• Machine Learning with Data. Source: Desjardins-Proulx 2013.
• The Stanford Cart. Source: Sheth 2017.
• How Machines Learn. Source: Jain 2015.
• Types of Machine Learning. Source: Raschka 2017.
• The place of feature engineering in the machine learning workflow. Source: Casari and Zheng 2018, Fig 1-2.
• Machine Learning data test split process. Source: Bhatia 2017.
• Overfit Underfit. Source: Bhande 2018.
• AI, ML and DL. Source: Pinterest 2018.
• Comparing Bagging and Boosting methods. Source: Aporras 2016.
• ImageNet evolution timeline. Source: Guo et al. 2016.

# Machine Learning

## Summary

Machine Learning is providing the machine or algorithm the capability to learn permutations and combinations of a given circumstance and react appropriately. There is uncertainity in circumstance and hence reaction. This is the unknown that the machine has to learn. Machines learn from vast amounts of historical circumstances and reactions provided to it in machine readable format. We simply called this data.

Machines aim to maximize the desired outcome.
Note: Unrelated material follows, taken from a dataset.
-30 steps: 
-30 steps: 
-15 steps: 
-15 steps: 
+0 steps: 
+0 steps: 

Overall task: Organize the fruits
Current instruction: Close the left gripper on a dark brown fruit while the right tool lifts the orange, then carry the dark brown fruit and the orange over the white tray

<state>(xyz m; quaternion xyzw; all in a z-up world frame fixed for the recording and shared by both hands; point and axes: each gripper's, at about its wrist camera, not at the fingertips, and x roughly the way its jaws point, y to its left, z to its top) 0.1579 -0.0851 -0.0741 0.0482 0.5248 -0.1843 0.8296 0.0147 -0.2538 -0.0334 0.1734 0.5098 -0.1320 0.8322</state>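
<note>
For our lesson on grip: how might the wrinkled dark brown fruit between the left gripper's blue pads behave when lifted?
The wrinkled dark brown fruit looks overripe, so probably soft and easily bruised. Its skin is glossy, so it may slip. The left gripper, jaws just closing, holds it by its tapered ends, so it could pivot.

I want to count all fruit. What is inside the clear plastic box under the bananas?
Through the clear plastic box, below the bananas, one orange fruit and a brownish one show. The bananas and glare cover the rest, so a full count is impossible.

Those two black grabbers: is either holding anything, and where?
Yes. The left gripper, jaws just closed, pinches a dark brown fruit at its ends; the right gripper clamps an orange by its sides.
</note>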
The statistical modeling is highly contextual and with assumptions. For instance, the math behind linear regression and logistic regression are very different. Machine learning generalizes them under supervised learning and optimizes for minimum error. All machines use numerical mathematics to iteratively solve for unknown parameters.
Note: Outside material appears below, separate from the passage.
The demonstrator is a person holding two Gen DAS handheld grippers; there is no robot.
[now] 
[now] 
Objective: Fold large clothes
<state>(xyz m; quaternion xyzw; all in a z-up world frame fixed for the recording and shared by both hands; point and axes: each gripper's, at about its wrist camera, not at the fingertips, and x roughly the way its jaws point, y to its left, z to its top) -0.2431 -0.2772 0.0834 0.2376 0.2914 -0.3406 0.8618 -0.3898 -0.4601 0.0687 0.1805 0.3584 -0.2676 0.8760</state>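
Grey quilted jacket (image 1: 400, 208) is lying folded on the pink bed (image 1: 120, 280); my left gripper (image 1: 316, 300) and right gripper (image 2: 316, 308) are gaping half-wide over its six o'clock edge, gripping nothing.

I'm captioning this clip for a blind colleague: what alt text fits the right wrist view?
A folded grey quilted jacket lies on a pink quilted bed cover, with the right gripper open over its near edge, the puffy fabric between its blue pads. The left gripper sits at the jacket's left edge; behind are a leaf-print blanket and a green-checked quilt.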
Machine learning, due to its holistic approach, can solve a broad set of problems such as image identification, text generation, speech recognition, etc.

## Milestones

1950

Alan Turing creates the Turing Test in which a computer must attempt to pass itself of as a human to other humans. In June 2014, a robot named Eugene passes this test by convincing 33% of the judges. A more difficult variant called Loebner Prize requires that more than 50% of the judges be convinced after a 25-min conversation. As of March 2018, no robot has won the prize.

1952

Arthur Samuel writes the first learning program. Applied to the game of checkers, the program is able to learn from mistakes and improve its gameplay with each new game. By mid-1970s, the program beats humans at checkers. Board games are useful in developing ML because they are understandable and complex.

1957

Just as the human brain is composed of interconnected neurons, Frank Rosenblatt designs the first artificial neural network called the perceptron. The idea is to solve complex problems through a series of simple decisions. Rosenblatt applies it for doing image recognition.

1967

The Nearest Neighbour algorithm is created and applied to map routing. This starts the field of pattern recognition.

1979

Invented by researchers at Stanford University, a robot now named the Stanford Cart is able to navigate obstacles in a room on its own.

1981

Gerald Dejong invents Explanation Based Learning. Computer uses data to train itself and create a rule to achieve a given goal. It discards information irrelevant to the problem. This is a type of supervised learning. In general, the 1980s is the decade of expert systems that are based on rules.

1990

The 1990s is the decade when approach to ML shifts from being knowledge driven to data driven. This is supported through the next two decades with greater availability of data, cloud computing and big data technologies.

2006

Geoffrey Hinton coins the term Deep Learning (DL) to describe new architectures of neural networks. This approach is applied to image recognition.

2012

The Google Brain project uses DL to detect visual patterns. Google X project applies Google Brain to YouTube videos to identity frames that contain cats. Geoffrey Hinton leads a team and wins ImageNet's computer vision contest by a large margin. This popularizes DL. In the coming years, DL becomes an important technique to create models with much better accuracy. This is the decade when DL becomes feasible.

2015

Google's AlphaGo uses ML to beat professional player Lee Sedol in a challenging board game called Go.

2017

Google Brain chief Jeff Dean states that DL starts to work with at least 100,000 data points. This underscores the importance of data availability for DL.

## Discussion

• How do machines learn?

Traditionally, intelligence was introduced into a system explicity using rules. Rules took the form of "if this happens while in this state, do that". These rules are derived from a knowledge base that's particular to that domain or application. However, such a rule-based system has limitations. To characterize the system completely, there could be potentially hundreds of rules. Moreover, rules come with exceptions that need to be considered as well. This is clearly not manageable for complex systems.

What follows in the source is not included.